|
Namazın bilimsel ispatı ve Malezyalılar

Türkiye Malezya olur mu sorusu sündürülecek yeni bir soru/sorun bulana kadar devam edeceğe benziyor

Türkiye Malezya olmaz, Malezya da Türkiye. Hiçbir ülkenin ne kendisi, ne de başkası olamayacağı şartları tekrar tekrar üreten küresel dünyada yaşıyoruz çünkü. Zamanın ve mekanın iyice sıkıştığı birbirini zorladığı bir dönemdeyiz.

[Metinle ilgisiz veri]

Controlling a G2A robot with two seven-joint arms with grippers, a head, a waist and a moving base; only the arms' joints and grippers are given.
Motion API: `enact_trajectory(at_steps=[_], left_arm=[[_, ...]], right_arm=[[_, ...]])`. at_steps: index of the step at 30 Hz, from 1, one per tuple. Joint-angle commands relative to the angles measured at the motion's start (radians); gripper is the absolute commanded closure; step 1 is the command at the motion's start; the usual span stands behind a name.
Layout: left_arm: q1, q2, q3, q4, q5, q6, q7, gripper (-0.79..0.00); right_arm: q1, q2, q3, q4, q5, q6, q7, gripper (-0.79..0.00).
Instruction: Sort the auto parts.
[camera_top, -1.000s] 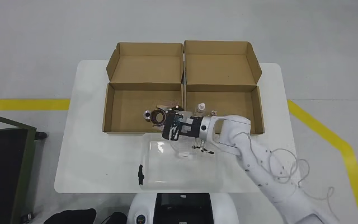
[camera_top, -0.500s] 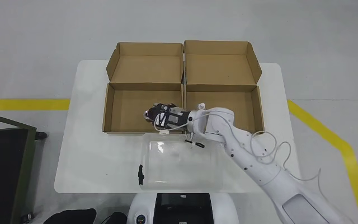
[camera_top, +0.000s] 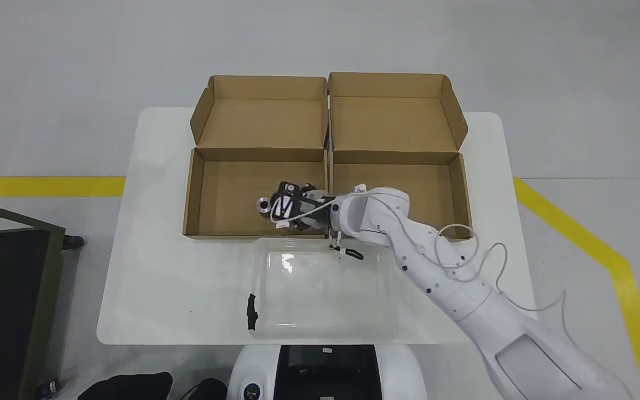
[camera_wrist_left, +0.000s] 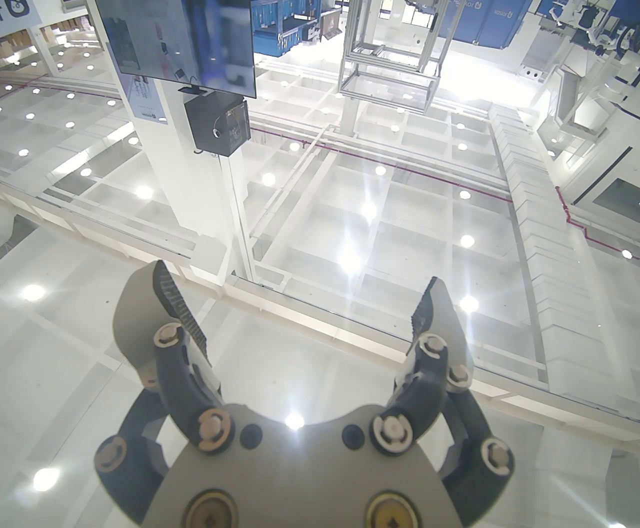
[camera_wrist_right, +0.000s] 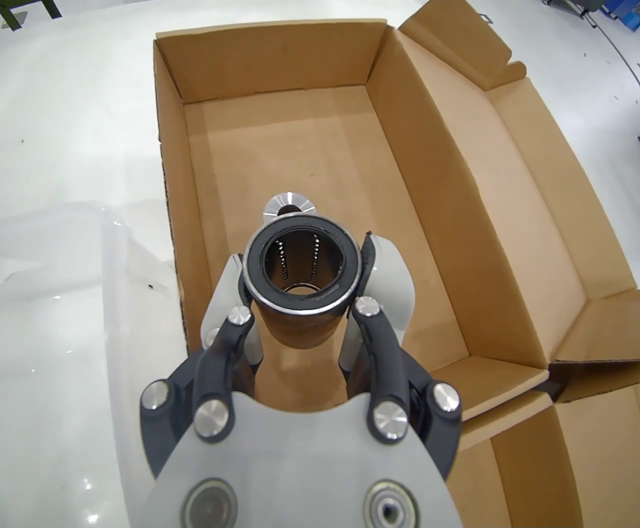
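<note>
Right hand (camera_wrist_right: 303, 262) is clamped on the bearing sleeve (camera_wrist_right: 300, 325), fingers on opposite sides of the barrel just below the black end ring. The side grip leaves the bore clear and the axis roughly along the hand, so I'd expect a clean drop on release.

The sleeve hangs over the near-right part of the left box (camera_top: 225, 195). It looks clear of the box floor, but I can't be sure. A small silver flanged part (camera_wrist_right: 289, 205) lies on that floor just left of the sleeve, so this box reads as the bin for round metal parts. That's a judgement only.

Right box (camera_top: 420, 190) butts against it on the right, with a small pale part (camera_top: 360, 188) at its near-left, too small to identify. Clear tray (camera_top: 320, 290) sits on the near side of the table (camera_top: 150, 250), probably the source bin.

Left hand (camera_wrist_left: 297, 280) has its fingers apart, empty, pointing at the ceiling. It looks parked out of the way.
</note>
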Motion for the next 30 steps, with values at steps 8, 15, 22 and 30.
enact_trajectory(at_steps=[8, 15, 22, 30], left_arm=[[0.000, 0.000, 0.000, 0.000, 0.000, 0.000, 0.000, -0.785], [0.000, 0.000, 0.000, 0.000, 0.000, 0.000, 0.000, -0.785], [0.000, 0.000, 0.000, 0.000, 0.000, 0.000, 0.000, -0.785], [0.000, 0.000, 0.000, 0.000, 0.000, 0.000, 0.000, -0.785]], right_arm=[[0.014, -0.013, -0.005, 0.047, -0.011, 0.000, -0.005, -0.357], [0.016, -0.020, 0.000, 0.078, -0.016, -0.004, -0.013, -0.369], [0.007, -0.015, 0.031, 0.019, -0.025, -0.018, -0.035, -0.708], [-0.060, 0.013, 0.110, -0.165, -0.022, -0.058, -0.025, -0.785]])
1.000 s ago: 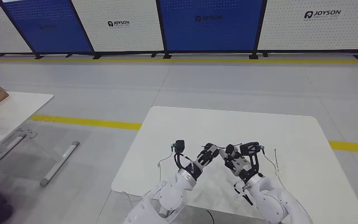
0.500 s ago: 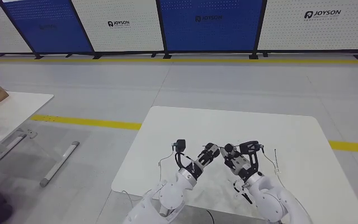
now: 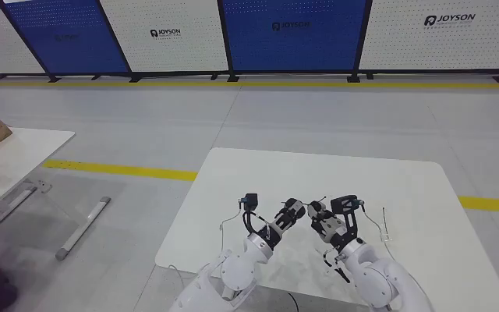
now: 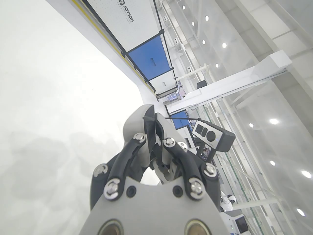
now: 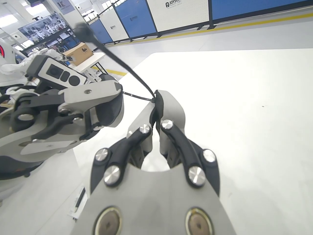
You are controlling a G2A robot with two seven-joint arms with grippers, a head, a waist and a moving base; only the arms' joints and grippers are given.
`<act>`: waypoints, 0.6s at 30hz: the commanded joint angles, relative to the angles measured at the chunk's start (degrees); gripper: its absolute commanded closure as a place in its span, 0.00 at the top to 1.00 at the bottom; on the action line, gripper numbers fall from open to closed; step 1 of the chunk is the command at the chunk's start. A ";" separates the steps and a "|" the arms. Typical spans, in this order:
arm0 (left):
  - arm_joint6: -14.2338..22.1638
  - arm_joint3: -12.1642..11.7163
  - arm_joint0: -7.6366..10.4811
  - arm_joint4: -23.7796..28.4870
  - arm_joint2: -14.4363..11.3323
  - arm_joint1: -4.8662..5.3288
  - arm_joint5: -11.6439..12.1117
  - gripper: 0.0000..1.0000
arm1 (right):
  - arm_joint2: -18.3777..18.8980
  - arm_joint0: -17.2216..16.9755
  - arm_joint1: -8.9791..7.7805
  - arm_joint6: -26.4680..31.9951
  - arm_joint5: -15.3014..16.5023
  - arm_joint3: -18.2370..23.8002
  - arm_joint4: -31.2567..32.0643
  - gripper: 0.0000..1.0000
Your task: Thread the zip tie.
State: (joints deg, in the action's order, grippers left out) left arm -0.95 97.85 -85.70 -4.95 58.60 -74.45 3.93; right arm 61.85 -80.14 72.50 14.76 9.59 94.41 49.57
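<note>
**Two closed grippers, one black zip tie strung between them above the white table**

Left gripper: fingers shut tight, with the tie's thin tail end clamped at the tips. From there the tail crosses the short gap to the right gripper. That span's long axis runs left–right, along the table's near edge. The right gripper is also fully closed, pinching the strap farther along.

Past that pinch the tie bends. The wider part slants up off the tabletop and back toward the right wrist. The head sits at its free end, in the air and apart from the tail. The head is blurred, so I cannot tell which way the slot faces. The two grippers are just beside each other and lifted, and the tie is not resting on the surface.

Around, left to right:
- A side table stands at far left, with a cardboard box on it.
- A metal bar lies on the grey floor.
- A yellow floor line runs behind it.
- Blue and white partition panels stand across the back.
- The left arm's wrist camera sits near the tie's head end.
- A thin pale strip shows just right of the right arm. I cannot tell whether it is a cable or a spare tie.
</note>
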 commanded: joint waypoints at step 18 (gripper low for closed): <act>0.22 2.43 -1.94 -0.27 0.99 0.35 2.67 0.00 | -1.72 1.03 0.36 0.74 -0.13 -1.95 2.36 0.00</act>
State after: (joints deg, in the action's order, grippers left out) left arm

Bu yazının konusu gündemdeki Malezya tartışması değil. İbadetin “bilimsel ispatı”nın, ibadeti zedeleyen tarafına dikkat çekmek niyetindeyim. İbadetin bilimsel ispatını yapan kim? Bir grup Malay bilim adamı.

“Universiti Malaya, namaz kılarken yapılan hareketlerin fiziksel faydaları olduğunu tespit etti. Üniversitenin biyomedikal mühendislik bölümünün yaptığı araştırmada, namaz kılarken yapılan hareketlerin kalp ve omurgaya çok faydası olduğu, ayrıca namazın insanlarda hafıza ve dikkat üzerinde olumlu tesirleri olduğu belirlendi. Başbakan Abdullah Ahmed Badavi, araştırmanın, ibadetlerin insan hayatındaki gücünü teyid ettiğini söyledi. Abdullah, namazın öncelikle manevi açıdan Müslümanlar için önemli olduğunu fakat aynı zamanda namazın biyolojik ve tıbbi faydaları olduğunun da tespit edilmesinin güzel olduğunu ifade etti. Araştırmada namazın rahatlamak, dünyevi sıkıntılardan kurtulmak ve form tutmak için yapılan yogadan daha faydalı olduğu ortaya çıktı.”

* * *

Zamanın, teknolojik baskının ibadet üzerindeki yorumunu daha net görebilmek için evvel zamanın namaz idrakine bakalım bir de.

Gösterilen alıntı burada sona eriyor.